On Thursday we decided to explore our surroundings, so we wandered up, then down, then up again into Wooler (which, unsurprisingly given its beautiful location on the edge of the Cheviots, turns out to be surprisingly hilly). I say wandered; between Ric and myself we took it in turns to carry Caitlin, push Benjy in his chair and push Jackie on her bike, except on the downhill bits where it was more of a case of chasing Jackie on her bike shouting ‘stop when you get to a ROAD!’

By the time we got into town it was lunchtime so we walked up and down the high street a couple of times, deliberating, before returning to the first café we came across, which was spacious and friendly and had a spaghetti bolognaise special on the board. So Jackie had her third helping of spaghetti bolognaise in two days and Caitlin threw jacket potato around the room. After this brief interlude of peace Benjamin started vomiting copious amounts of bile out of his nostrils, so I leapt up and suctioned him with our very noisy portable hoover while Ric attempted to contain the girls and we both ignored the questions from the children at the table next to us. Eventually the café-owner came up to me. Here we go, I thought, she’s going to ask us to take our caravan of children and medical emergencies elsewhere. ‘Is there anything I can get you?’ She asked. ‘Do you need any water? I know what it’s like, I had a little boy like yours.’ I could have hugged her.

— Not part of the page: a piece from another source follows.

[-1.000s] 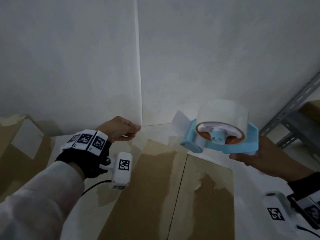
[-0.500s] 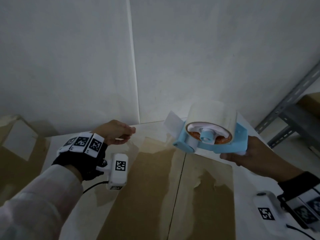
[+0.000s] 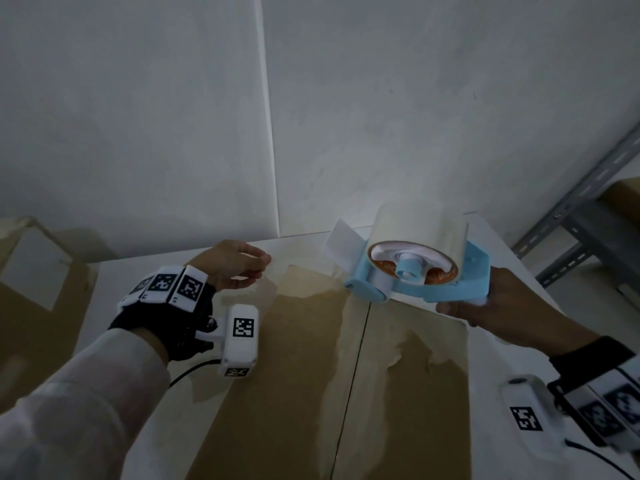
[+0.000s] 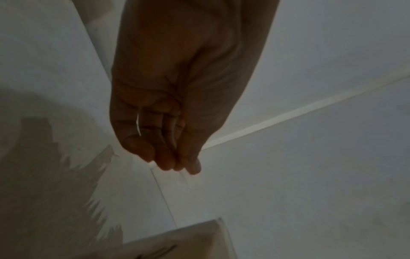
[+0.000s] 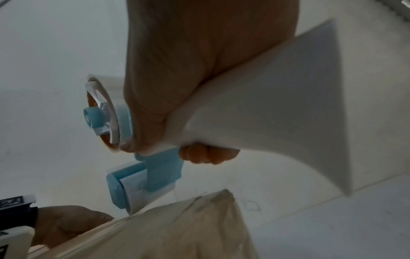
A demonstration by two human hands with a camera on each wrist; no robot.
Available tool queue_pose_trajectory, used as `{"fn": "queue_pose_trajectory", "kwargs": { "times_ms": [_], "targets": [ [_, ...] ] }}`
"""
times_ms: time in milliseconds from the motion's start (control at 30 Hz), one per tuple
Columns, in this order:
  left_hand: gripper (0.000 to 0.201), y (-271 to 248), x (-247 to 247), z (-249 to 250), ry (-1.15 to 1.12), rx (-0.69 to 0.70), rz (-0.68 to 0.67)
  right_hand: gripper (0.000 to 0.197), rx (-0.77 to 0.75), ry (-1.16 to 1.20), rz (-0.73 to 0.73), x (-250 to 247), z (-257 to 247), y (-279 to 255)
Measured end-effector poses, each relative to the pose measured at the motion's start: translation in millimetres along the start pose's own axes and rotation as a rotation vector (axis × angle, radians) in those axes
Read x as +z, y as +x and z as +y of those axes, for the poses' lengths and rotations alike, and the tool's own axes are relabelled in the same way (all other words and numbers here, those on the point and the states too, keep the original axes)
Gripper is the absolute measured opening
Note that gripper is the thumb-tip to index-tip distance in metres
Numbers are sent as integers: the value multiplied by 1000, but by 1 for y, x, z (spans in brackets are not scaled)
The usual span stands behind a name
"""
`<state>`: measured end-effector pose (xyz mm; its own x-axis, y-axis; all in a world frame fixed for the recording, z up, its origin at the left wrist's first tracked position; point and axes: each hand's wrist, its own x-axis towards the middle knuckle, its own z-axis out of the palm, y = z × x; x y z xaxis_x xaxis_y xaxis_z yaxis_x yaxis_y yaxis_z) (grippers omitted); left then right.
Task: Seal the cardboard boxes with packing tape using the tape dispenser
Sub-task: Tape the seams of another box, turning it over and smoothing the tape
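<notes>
The blue tape dispenser [image 3: 419,271] is gripped by its handle in the right hand [image 3: 485,306], fingers wrapped fully round it, and is carried on its side above the far end of the cardboard box [image 3: 311,393], at about one o'clock from the centre seam [image 3: 353,368]. The roll of clear packing tape [image 3: 420,230] is turned upward and a loose tab of tape [image 3: 341,245] is left sticking out toward ten o'clock, presumably so that it can be caught or pressed down at the box's far edge. The left hand [image 3: 230,265] is held at eleven o'clock of the box top, fingers loosely curled together around nothing, apart from the dispenser, which lies at its three o'clock; it is probably kept there to receive the tab or steady the flaps. The two flaps are seen meeting at the seam, and no fresh strip can be made out along it, so sealing is judged not yet begun. Another cardboard box [image 3: 31,289] stands at nine o'clock.
</notes>
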<state>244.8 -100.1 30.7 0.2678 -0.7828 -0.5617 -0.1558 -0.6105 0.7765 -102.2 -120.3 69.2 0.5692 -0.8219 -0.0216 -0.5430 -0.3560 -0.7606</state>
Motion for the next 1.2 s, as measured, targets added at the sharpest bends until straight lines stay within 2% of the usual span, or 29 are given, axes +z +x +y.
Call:
{"fn": "queue_pose_trajectory", "kwargs": {
  "times_ms": [133, 233, 433, 533, 667, 867, 1033, 1100, 1200],
  "targets": [
    [13, 1, 4, -3, 86, -42, -40, 29, -7, 3, -3, 2, 1, 2],
    [15, 2, 8, -1, 175, -79, -113, 19, -4, 2, -7, 2, 0, 2],
    [5, 6, 2, -3, 87, -117, -248, 33, -17, 31, -3, 2, -2, 4],
    [9, 4, -4, -3, 99, -115, -256, 33, -26, 53, -9, 3, -4, 4],
    [19, 7, -7, 1, 192, -45, -182, 37, -25, 66, -12, 4, -2, 5],
    [32, 13, 15, -1, 274, -34, -274, 28, -6, 56, -12, 4, 1, 4],
    [35, 16, 15, 0, 286, -47, -326, 22, -6, 55, -26, 4, 5, 6],
    [37, 16, 16, 2, 301, -50, -335, 26, -3, 67, -29, 5, 7, 7],
    [34, 14, 18, 2, 366, -77, -329, 43, -2, 70, -39, 5, 9, 8]
  ]
}}
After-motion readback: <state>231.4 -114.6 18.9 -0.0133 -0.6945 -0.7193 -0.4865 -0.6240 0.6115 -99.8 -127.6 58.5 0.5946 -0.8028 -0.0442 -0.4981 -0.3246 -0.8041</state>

After lunch we managed a bit of shopping: a waterproof jacket and large amounts of wine, chocolate, wetwipes and Calpol. We only had to make one phone call to the hospital (to check if a small amount of overgranulation around Benjamin’s new feeding tube required us to do anything – it didn’t) and only had to discard one outfit in a bin due to a nappy explosion and the fact that I couldn’t face storing that amount of poo for the next three days before we could get home and wash it… so I count the day as a success.

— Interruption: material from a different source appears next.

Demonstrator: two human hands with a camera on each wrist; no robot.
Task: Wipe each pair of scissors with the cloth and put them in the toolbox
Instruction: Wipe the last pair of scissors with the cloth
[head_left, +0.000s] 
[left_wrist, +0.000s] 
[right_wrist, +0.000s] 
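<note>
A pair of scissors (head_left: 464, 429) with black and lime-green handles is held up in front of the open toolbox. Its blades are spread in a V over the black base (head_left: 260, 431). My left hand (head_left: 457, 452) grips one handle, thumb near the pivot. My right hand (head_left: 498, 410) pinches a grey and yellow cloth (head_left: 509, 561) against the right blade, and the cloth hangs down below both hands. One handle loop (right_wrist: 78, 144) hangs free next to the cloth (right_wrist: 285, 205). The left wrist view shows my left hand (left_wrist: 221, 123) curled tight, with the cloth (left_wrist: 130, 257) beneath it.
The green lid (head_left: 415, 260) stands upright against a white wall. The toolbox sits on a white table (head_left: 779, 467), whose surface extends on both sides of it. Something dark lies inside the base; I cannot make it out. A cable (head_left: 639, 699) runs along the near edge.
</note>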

Friday was also a relative triumph, spent as it was on the Heatherslaw Light Railway, ‘England’s most northerly narrow gauge railway.’ Once we had got over the usual confusion and convinced the driver that Benjamin was a wheelchair-user and not just a child in a pushchair, we were allowed to use one of the very accessible wheelchair carriages for the twenty-minute trundle to the village of Etal. There we had lunch in a nice tearoom which had the foresight to provide ride-on toys in the garden so that Jackie and Caitlin could terrorise the other guests. Benjamin and I gate-crashed an AA meeting in the village hall in order to manage another nappy explosion on the floor of the disabled toilet, and then there was time for a quick climb on a cannon before the train back.

 

‘It’s okay,’ said Ric cheerfully later that evening, ‘The forecast has improved: there’s a whole hour tomorrow when it’s not going to rain.’

‘Really?’ I said, ‘That sounds promising.’

‘Yes,’ he replied, ‘It’s going to hail.’

So on Saturday – along with the rest of the population enjoying the first day of the English school holidays – we cut our losses and drove to Alnick, had lunch in Sainsbury’s and tired the girls out in the swimming pool. Returning to the tent, we spent a happy evening trying to avoid walking on the squelchiest bits of the floor, and watching the drips gather on the inside of the flysheet (I really do think they were just condensation resulting from containing five people and a heap of wet swimming towels on a day with 100% humidity. Ric remains less than convinced.).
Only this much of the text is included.